Among study participants who did not see an improvement at Year 1 in the original placebo group, 24% of those who switched to cenicriviroc saw at least a 1-stage fibrosis improvement without worsening of steatosis, compared with 17% of those who stayed on the placebo.

Among people who showed improvement at Year 1, cenicriviroc was associated with significantly greater maintenance of antifibrotic response, Ratziu reported: 60% of people in the original cenicriviroc arm maintained at least a 1-stage improvement in fibrosis, compared with 30% of those in the original placebo group.

People who started with advanced fibrosis were mostly likely to see sustained improvement. Among those with stage 3 fibrosis at baseline, 86% taking cenicriviroc and 60% taking the placebo maintained at least a 1-stage improvement at Year 2. In addition, 40% of those with moderate fibrosis and 33% with mild fibrosis maintained improvement on cenicriviroc, while no one with stage 2 or 1 fibrosis had sustained improvement on the placebo. However, the numbers in these subgroups were small and the differences could have been due to chance.

People taking cenicriviroc continued to have more marked decreases in biomarkers of systemic inflammation at year two, including interleukin-1-beta, interleukin 8, high-sensitivity C-reactive protein and fibrinogen.

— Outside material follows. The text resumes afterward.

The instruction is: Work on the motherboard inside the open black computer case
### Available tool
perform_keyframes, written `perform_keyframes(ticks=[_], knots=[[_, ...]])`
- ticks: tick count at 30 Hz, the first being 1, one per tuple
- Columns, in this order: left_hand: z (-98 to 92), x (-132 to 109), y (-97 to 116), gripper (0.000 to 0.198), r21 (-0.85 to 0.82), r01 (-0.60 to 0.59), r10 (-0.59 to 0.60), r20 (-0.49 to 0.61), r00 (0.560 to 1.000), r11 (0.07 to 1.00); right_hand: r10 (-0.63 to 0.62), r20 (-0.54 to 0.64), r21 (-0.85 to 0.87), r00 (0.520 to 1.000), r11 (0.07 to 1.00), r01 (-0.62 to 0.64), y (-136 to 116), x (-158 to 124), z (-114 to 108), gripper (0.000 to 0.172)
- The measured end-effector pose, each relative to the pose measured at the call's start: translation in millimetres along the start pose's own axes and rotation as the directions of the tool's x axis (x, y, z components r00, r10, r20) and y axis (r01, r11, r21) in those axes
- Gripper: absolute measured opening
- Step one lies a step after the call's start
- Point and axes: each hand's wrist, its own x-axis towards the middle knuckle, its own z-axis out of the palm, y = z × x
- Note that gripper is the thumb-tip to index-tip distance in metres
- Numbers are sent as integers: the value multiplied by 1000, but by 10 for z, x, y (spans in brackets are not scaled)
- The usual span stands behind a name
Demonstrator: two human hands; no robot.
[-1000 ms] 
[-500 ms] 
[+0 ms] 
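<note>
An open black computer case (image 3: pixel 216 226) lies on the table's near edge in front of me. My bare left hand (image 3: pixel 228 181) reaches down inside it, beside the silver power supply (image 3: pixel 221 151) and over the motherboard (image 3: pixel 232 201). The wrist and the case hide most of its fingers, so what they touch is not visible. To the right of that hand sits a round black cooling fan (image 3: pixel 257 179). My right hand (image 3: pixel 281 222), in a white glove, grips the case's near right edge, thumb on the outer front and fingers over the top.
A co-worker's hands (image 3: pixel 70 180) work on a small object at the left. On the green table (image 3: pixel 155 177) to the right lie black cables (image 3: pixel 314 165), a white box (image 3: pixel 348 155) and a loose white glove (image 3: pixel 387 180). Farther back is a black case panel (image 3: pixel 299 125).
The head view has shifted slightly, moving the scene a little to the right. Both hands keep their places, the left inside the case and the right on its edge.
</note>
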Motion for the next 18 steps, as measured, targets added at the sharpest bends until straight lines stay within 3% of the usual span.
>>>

Cenicriviroc remained generally safe and well tolerated at two years, with no new or unexpected side-effects, Ratziu reported. About 15% in both the original cenicriviroc and placebo groups experienced severe or life-threatening adverse events. No one in either group had drug-related serious adverse events and there were no deaths.

Results from this Year 2 exploratory analysis "corroborate cenicriviroc's antifibrotic activity in adults with NASH and liver fibrosis," the study investigators concluded. "Twice as many cenicriviroc-treated patients achieving >1-stage improvement in fibrosis at Year 1 maintained this benefit at Year 2 compared to placebo, especially in stage 3 fibrosis."

A phase III study of cenicriviroc for the treatment of liver fibrosis in people with NASH, known as AURORA, is currently underway. Cenicriviroc is also being studied in combination with a farnesoid X receptor (FXR) agonist for fatty liver disease.